Так, как целовал ее всегда. Это минутное помешательство породило иллюзию сгоревшей любви. Сальваторе сумел остановить наваждения, Джоа — тоже. Она отстранилась медленно, перебарывая нежелание и наслаждаясь мучительными нотами окончательного расставания.
Горького расставания.
— Я тоже сожалею, — произнес он, отпуская девушку из своих объятий. — И я тоже буду вспоминать…
— «Буду вспоминать» и «Буду любить» — разные вещи, — с усмешкой произнесла Джоа, беря сумочку и готовясь уйти. — Ладно, — она выдохнула, — что горевать о потонувшем корабле? Мне пора идти, а тебя заждались.
Она развернулась, сделала несколько шагов и остановилась. Сальваторе смотрел своей бывшей в спину, словно надеясь, что та обернется, дабы сказать еще что-то. Но Джоа исчезла за дверями очень скоро… И в глубине души Деймон был уверен, что эту девушку он больше никогда не увидит. Она не сказала ничего, что говорило бы о ее переезде или о ее новом романе, но больше Джоа не вернется. Никогда.
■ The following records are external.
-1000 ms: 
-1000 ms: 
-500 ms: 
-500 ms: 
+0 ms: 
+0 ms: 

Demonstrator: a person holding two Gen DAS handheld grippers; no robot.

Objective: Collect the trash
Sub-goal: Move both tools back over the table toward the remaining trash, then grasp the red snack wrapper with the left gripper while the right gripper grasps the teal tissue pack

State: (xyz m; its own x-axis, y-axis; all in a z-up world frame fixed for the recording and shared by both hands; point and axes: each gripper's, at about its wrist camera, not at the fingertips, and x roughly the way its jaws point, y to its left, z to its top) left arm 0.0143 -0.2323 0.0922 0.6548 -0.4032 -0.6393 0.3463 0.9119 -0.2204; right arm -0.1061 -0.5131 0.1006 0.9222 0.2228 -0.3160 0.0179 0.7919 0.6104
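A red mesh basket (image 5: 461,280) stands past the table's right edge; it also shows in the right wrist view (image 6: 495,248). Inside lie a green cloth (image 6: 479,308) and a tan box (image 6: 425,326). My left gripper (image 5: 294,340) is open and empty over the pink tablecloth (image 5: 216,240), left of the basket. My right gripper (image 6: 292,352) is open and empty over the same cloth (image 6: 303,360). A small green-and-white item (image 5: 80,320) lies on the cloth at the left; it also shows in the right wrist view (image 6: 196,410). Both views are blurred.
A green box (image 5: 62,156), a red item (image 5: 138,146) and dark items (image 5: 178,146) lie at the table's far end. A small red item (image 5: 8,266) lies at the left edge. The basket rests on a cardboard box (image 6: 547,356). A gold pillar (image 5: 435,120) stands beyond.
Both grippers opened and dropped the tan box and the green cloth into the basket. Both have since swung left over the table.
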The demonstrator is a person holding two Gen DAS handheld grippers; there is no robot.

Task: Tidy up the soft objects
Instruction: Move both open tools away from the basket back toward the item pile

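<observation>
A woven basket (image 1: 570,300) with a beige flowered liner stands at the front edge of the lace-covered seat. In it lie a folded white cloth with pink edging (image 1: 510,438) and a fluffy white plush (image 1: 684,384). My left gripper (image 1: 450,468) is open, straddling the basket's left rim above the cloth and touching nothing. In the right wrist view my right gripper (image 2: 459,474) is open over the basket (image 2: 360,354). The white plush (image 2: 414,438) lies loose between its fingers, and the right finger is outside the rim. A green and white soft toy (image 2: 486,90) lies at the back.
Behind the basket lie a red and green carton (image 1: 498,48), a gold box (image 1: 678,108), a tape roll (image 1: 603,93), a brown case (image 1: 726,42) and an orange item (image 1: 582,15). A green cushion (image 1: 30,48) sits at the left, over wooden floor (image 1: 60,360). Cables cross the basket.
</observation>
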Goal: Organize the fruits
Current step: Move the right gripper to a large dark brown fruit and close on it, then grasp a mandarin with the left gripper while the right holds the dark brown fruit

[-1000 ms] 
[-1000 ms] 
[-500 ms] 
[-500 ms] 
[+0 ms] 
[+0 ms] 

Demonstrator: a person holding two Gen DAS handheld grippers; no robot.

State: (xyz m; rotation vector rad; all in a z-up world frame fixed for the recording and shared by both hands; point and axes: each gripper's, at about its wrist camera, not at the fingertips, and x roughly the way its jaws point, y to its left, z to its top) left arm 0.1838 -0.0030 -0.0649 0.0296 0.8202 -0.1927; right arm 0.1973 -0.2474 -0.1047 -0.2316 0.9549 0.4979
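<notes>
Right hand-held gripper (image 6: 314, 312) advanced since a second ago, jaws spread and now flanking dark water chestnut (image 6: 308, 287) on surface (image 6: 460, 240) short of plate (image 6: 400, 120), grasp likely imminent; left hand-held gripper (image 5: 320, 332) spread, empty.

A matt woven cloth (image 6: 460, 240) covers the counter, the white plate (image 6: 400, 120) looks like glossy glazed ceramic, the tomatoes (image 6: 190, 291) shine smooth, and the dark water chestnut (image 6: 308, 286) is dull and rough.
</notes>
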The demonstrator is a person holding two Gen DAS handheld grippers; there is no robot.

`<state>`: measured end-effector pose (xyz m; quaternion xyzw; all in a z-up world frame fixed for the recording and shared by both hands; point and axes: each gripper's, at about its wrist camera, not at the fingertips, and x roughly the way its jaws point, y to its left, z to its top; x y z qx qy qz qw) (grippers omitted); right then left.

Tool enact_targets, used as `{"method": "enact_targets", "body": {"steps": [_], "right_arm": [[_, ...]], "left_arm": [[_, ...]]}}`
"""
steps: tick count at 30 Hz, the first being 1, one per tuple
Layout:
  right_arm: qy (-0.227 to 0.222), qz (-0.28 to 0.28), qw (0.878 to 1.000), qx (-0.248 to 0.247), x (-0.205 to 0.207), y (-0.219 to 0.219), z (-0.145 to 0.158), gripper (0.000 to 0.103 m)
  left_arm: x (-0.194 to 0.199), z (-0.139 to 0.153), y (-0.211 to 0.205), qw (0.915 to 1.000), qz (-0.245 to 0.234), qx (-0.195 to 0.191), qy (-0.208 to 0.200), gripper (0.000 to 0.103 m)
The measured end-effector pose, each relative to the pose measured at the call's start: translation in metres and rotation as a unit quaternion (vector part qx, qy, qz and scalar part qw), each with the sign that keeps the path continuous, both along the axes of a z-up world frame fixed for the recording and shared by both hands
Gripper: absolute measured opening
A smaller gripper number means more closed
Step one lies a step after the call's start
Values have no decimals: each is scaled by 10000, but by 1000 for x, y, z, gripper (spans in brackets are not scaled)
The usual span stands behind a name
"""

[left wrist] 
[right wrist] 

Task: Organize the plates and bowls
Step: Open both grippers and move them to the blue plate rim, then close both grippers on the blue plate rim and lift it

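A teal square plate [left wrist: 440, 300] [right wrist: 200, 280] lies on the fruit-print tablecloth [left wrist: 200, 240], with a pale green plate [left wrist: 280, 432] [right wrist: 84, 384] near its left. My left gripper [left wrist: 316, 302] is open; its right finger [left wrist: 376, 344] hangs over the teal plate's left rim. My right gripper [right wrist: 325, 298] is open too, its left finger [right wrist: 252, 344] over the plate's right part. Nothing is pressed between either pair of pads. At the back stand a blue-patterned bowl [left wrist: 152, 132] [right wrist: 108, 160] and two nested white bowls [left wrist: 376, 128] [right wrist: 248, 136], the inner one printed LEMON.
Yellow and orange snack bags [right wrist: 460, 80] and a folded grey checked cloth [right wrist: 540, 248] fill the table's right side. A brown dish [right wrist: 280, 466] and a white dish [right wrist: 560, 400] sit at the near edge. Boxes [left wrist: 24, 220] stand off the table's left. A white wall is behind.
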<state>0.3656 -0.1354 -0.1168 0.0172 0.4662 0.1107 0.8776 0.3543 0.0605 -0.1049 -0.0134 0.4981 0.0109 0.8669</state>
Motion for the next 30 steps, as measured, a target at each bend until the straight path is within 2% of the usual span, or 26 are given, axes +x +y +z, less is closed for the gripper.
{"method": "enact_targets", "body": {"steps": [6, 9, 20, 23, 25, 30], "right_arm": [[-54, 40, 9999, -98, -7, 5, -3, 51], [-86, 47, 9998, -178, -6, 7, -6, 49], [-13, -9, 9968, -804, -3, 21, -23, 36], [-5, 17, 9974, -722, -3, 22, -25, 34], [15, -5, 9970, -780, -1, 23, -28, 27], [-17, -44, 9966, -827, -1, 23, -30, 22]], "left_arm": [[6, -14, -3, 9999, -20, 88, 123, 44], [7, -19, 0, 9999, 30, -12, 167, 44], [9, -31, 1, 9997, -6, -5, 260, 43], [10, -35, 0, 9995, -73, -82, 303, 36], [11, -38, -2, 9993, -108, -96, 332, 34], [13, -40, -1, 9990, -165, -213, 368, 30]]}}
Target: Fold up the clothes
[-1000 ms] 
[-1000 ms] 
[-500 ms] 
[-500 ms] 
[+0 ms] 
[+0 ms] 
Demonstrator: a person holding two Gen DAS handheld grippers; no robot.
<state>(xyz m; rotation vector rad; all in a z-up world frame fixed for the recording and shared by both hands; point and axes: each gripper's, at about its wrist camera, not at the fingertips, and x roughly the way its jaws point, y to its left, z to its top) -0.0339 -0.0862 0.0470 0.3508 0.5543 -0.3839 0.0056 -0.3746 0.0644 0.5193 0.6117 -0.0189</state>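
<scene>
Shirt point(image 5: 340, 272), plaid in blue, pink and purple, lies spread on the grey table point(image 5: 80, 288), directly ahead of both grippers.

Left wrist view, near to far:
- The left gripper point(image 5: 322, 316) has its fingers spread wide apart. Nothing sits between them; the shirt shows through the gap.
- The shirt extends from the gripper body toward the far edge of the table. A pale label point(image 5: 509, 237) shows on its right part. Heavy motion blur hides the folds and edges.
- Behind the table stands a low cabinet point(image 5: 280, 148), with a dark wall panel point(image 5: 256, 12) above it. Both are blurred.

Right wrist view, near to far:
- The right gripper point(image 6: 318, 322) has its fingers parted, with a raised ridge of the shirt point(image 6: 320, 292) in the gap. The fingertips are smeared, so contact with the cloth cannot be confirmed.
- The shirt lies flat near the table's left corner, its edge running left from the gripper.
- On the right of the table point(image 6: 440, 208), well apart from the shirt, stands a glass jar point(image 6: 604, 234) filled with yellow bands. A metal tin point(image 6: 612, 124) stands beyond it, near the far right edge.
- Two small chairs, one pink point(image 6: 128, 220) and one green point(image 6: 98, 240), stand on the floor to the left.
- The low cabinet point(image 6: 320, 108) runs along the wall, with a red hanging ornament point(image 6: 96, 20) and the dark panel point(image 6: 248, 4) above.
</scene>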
Возле дверей показалась Елена. Ее лицо было заплакано, ее поведение опять оставляло желать лучшего. Сальваторе вмиг забыл о случившимся и ринулся к девушке. Он успел перехватить ее уже в самом проходе — еще чуть-чуть, и Гиберт бы затерялась в лабиринтах катакомб. Деймон втащил подопечную внутрь и, схватив за плечи, встряхнул девушку.
— Что опять случилось? — он внимательно оглядел ее на предмет каких-нибудь телесных увечий, но не обнаружил ничего.
— Это неправильно, — она снова срывалась. Да, а избиение подействовало-то не очень… Фантазии Сальваторе был предел, и он уже не мог предположить, чем же еще реанимировать искалеченную душу. — Все неправильно. Я должна быть у себя дома, а не здесь. Я должна быть с Тайлером, а не с тобой. А ты должен быть с этой девушкой, которую любишь. А все наоборот, и это как-то ошибочно и извращенно!
Ее взгляд не мог сфокусироваться ни на одном предмете. Елена смотрела по сторонам, словно ища кого-то родного. Ощущать мир хотелось, но не получалось. Как и контролировать свои эмоции.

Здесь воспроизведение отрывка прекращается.